Looks great! Overall are you saying that you want a database provider to create the best/fast EnsureClean method. I think that would be great (see my setUpSchema suggestion for an additional feature).

What do you think: should I use your new code or stick with your existing NpgsqlDatabaseCleaner code?

PS. One thing the the stack overflow answer said was:

If you are using PostgreSQL 9.3 or greater, you may also need to restore the default grants.

GRANT ALL ON SCHEMA public TO postgres;
GRANT ALL ON SCHEMA public TO public;
roji commented 2 years ago

Overall are you saying that you want a database provider to create the best/fast EnsureClean method.

Yeah, although this would likely be some community package which knows different databases and how to clean them up. I don't think this belongs in an EF provider, or in an ADO.NET provider, but there's no reason this can't be some external package, similar to how respawn already handles data resetting across databases.

What do you think: should I use your new code or stick with your existing NpgsqlDatabaseCleaner code?

I think my procedural SQL fragment should be preferred (simply since it's faster) - though you should be able to see that in your own perf measurements... If not, it's probably worth understanding what's going on...

If you are using PostgreSQL 9.3 or greater, you may also need to restore the default grants.

Good point, thanks!

JonPSmith commented 2 years ago

I membered that the DROP SCHEMA commands were executed quickly, and it was the call to EnsureCreated that was slow. In your code you have a CreateTables() but I don't see the code. I see an creator.CreateTables(); in the RelationalDatabaseCleaner - is that what you are using??

roji commented 2 years ago

The CreateTables method is there in the benchmark source code - it's just some manually-prepared batch to create some tables and populate them.

Doesn't EF Core's EnsureCreated have to be called either way in order to create the schema? In other words, the RelationalDatabaseCleaner eventually has to do the exact same thing, i.e. call CreateTables... EF Core's EnsureCreated checks if the database exists (would be true in our case), then checks whether any tables exist (would be false), and then calls into the same CreateTables that RelationalDatabaseCleaner calls into.
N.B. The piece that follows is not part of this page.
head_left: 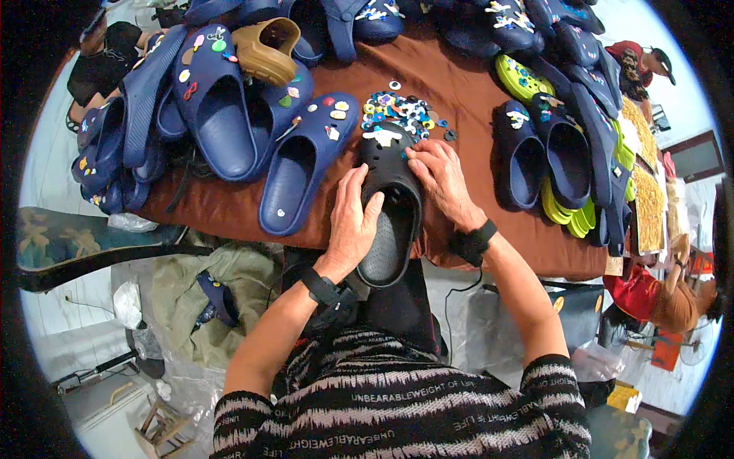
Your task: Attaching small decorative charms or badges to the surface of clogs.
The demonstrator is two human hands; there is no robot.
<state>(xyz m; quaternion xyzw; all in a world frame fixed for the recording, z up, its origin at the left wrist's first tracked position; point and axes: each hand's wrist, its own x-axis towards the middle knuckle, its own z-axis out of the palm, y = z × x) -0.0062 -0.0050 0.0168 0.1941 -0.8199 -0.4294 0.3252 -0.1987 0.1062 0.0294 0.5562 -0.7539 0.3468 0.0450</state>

JonPSmith commented 2 years ago

My testing said that EnsureCreated took up most the time in the drop scheme approach. You might need to check your code with EnsureCreated (or the creator.CreateTables(); from the RelationalDatabaseCleaner

roji commented 2 years ago

@JonPSmith I'll take another look.

RelationalDatabaseCleaner internally does (almost) the same thing as EnsureCreated to recreate the schema. So we should effectively be comparing the two ways to drop all schemas. But maybe I'm missing something.

JonPSmith commented 2 years ago

Hi @roji,

Thanks for you help. As you will seen I have released a version EfCore.TestSupport which supports EF Core 5 and EF Core 6 now that NET6 is out (with PostgreSQL methods including EnsureCreated). I expect you are busy with that update too.

I have quite a few libraries so I need to focus on NET 6 release first, but I do still want to see if the DROP SCHEMA approach will improve this. I expect you are really busy so I'm happy to try your DROP SCHEMA code and add a call the EnsureCreated. I suspect it will be slow because that's what I found with with my simple DROP SCHEMA but its worth a check.

PS. I included the Respawn approach in the new release, but the documents don't include the Respawn approach. If the DROP SCHEMA is faster I'll remove the Respawn approach, otherwise I will describe it with the out-of-date schema problem.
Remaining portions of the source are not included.